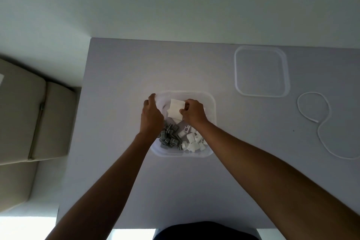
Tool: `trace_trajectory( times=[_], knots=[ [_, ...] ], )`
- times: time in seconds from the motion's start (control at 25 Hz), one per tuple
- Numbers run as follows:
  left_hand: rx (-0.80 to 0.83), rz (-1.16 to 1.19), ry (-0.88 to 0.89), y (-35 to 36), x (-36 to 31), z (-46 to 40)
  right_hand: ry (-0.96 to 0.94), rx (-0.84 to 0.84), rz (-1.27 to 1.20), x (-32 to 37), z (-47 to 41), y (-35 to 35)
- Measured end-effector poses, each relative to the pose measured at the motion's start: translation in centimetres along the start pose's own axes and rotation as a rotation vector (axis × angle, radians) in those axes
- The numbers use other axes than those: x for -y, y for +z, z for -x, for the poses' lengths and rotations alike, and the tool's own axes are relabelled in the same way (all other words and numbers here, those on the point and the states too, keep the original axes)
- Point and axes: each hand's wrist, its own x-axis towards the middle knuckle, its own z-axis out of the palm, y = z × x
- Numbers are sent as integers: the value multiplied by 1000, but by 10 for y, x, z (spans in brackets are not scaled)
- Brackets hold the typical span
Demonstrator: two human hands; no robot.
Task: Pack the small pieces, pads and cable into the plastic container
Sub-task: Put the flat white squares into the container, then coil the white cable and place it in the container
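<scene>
White tabletop (116, 191) is carrying every item of the task and is filling most of the head view. Beige upholstered furniture (25, 122) is standing beside its left edge.

Clear plastic container (211, 107), square with rounded corners, is sitting near the middle of the tabletop with both forearms reaching over its near rim. Its matching clear lid (262, 71) is lying flat on the tabletop to the right and further back, well apart from the container.

White cable (323, 132) is lying loose on the tabletop at the right, just beside the lid's near right corner, curling into one loop and trailing toward the right edge of the view. It is outside the container.

Left hand (152, 115) is curling its grip over the container's far left corner, fingers wrapped on the rim. Right hand (192, 112) is pinching the white pads (176, 110) between fingers and thumb; the pads are sitting as a small stack over the far half of the container, inside its outline. Whether they are touching the container's floor cannot be determined.

Grey pieces (169, 138) are lying heaped in the container's near left area, partly under the left wrist. White pieces (192, 142) are lying heaped in the near right area, touching the grey heap along the middle. Individual shapes are too small to report.
</scene>
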Motion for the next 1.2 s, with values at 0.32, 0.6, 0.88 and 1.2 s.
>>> trace_trajectory(
  times=[0.32, 0.6, 0.88, 1.2],
  knots=[
    [46, 7, -21, -1, -4, -2, -40, -35, 22, 0, 10, 1],
    [-170, -130, 259, 6, -48, 12, -216, -205, -199, -5, 49, -49],
    [46, -42, 626, 107, -167, 64, -118, -575, -301, -133, 121, -179],
    [435, -124, 836, 310, -278, 170, 301, -741, -274, -369, 189, -301]
  ],
)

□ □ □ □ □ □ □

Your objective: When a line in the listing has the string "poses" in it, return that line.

Answer space:
- Measured end-effector poses, each relative to the pose measured at the motion's start: translation in centimetres along the start pose's own axes and rotation as a rotation vector (axis × angle, radians) in those axes
- The numbers use other axes than those: x for -y, y for +z, z for -x, for the poses' lengths and rotations alike, and the tool's own axes are relabelled in the same way (all other words and numbers here, those on the point and the states too, keep the original axes)

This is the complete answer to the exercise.